I could wax eloquent about the virtues of the Indian black chick-pea. They are a nutritional power house. Packed with protein, soluble fiber, iron, zinc and with a low-glycemic index they are considered a key ingredient for the low-inflammation diet. This recipe is cooked with spices you’ll see listed in the low-inflammation diet books like turmeric, asafetida, fresh ginger and cumin.
Beans and legumes are vegetarian sources of protein. While many animal-based proteins contain saturated fats and cholesterol which are linked to heart disease, beans and legumes are virtually fat free. Black chick peas, for example, contain 20g of protein per cup while lentils offer 18g per cup. Protein is a component of every cell in your body and helps support muscle retention and growth.
For this recipe, you start out with the dry chick-peas like below. I’ve used 2 cups dry.
Soak these in enough water so that you have an inch of water over the peas…like so. Soak overnight.

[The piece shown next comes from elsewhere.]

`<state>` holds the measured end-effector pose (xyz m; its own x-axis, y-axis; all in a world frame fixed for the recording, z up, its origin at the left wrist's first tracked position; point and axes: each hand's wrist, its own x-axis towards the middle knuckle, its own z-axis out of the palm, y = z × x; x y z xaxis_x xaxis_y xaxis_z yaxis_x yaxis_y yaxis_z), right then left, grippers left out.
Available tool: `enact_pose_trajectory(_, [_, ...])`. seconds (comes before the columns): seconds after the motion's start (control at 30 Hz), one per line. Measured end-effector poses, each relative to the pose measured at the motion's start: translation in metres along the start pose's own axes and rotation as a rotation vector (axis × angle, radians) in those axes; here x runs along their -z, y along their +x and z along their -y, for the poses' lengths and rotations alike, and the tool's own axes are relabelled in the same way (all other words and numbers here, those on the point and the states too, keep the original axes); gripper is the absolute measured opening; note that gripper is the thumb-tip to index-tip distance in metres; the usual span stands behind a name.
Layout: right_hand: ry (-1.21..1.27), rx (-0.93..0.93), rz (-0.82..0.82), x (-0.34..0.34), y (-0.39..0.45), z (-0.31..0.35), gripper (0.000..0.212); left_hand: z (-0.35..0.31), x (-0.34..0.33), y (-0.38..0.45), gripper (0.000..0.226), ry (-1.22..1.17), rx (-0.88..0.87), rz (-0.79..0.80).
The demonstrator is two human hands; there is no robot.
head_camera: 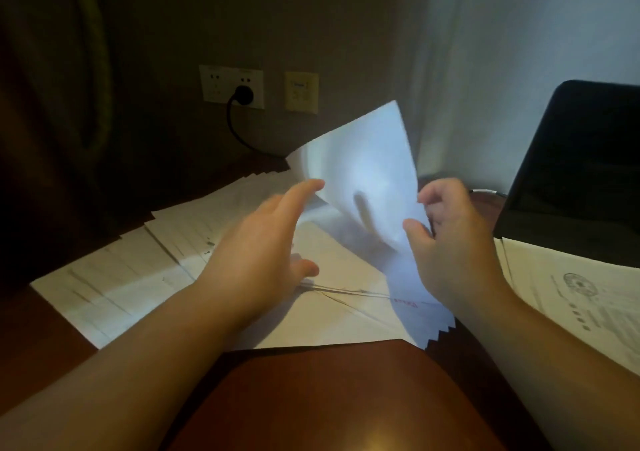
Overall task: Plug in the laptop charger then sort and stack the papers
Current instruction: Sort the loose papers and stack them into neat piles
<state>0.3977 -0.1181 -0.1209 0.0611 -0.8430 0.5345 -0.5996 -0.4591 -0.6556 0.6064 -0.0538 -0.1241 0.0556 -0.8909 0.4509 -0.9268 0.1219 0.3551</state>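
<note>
On my wooden desk point(311, 398) loose papers point(145, 263) lie fanned. My right hand point(453, 242) pinches a raised sheaf of sheets point(367, 173), thumb curled on front. My left hand point(263, 242) reaches, fingers extended, fingertip touching the sheaf's edge. Charger plug point(243, 95) sits in the wall socket.

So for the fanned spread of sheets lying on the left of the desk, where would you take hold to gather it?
Probably the near-left edge of the fanned sheets, coming from the left. The corners step out there and overhang bare desk, so fingers can slide under and sweep them together. The right hand pinches the raised bundle; the left hand looks free.
</note>
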Motion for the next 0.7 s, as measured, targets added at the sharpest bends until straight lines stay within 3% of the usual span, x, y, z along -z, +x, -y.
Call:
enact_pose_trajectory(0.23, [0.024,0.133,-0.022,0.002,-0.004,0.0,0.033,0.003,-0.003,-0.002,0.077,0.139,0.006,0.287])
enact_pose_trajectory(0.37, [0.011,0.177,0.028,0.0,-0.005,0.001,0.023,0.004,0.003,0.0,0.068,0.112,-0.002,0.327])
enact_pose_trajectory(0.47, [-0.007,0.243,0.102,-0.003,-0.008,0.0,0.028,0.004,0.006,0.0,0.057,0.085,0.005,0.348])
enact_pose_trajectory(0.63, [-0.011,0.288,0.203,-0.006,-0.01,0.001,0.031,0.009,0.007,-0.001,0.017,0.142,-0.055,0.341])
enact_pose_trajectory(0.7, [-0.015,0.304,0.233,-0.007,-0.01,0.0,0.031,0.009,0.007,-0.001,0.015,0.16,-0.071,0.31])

Next cook these with 1/2 tsp salt, 1/2 tsp ginger paste or fresh grated, 1/2 tsp red chili powder, 1/2 tsp turmeric and 1/8 tsp asafotida….see below. I use a pressure cooker.

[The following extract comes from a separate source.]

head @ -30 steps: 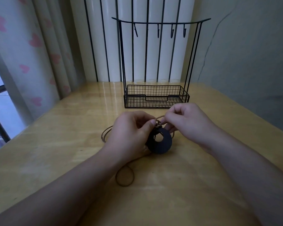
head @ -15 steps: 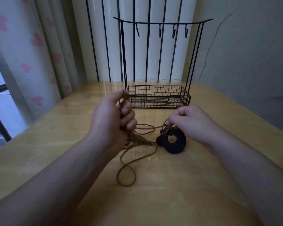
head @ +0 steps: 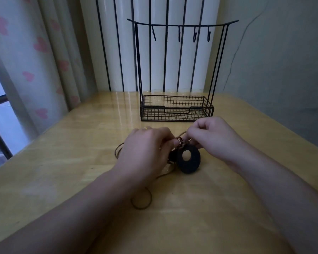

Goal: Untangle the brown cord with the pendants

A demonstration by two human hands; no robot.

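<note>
Both hands were curled tight: left hand (head: 145, 151) and right hand (head: 212, 138) pinched the brown cord (head: 141, 202) at its knot above the black ring pendant (head: 188, 159), which stood nearly upright on the table (head: 62, 171); loose loops trailed toward me.

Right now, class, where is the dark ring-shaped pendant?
In the head view, the ring pendant lies on the table between the left hand and right hand, nearer than the wire rack.
</note>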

Now, dice onions and about 2-3 large garlic cloves
In a wok, heat your favorite cooking oil (2-3 tbsp), add a 1/2 tsp of cumin seeds when heated and swirls form. Cumin seeds should sizzle.. like so-
Next, add garlic and saute about 30 seconds, add the diced/chopped onions and fry till light pick-golden brown.. like so –
Now add a whole can of low-sodium, diced canned tomatoes (I love furmanos)
Stir and add the chholay masala spice mix now and let this fry for about 10-12 minutes on medium until it looks like this-you’ll see oil pooling on the edges
Or this –
Now add cooked and drained chick-peas. Reserve the water to alter curry consistency if needed.
Water set aside-
Add cooked peas to the tomato-onion curry like below –
Next add chopped cilantro if desired and it will look something like this-
Ta-da!! You’re done!! Wasn’t that easy?? Serve hot with roti or brown rice.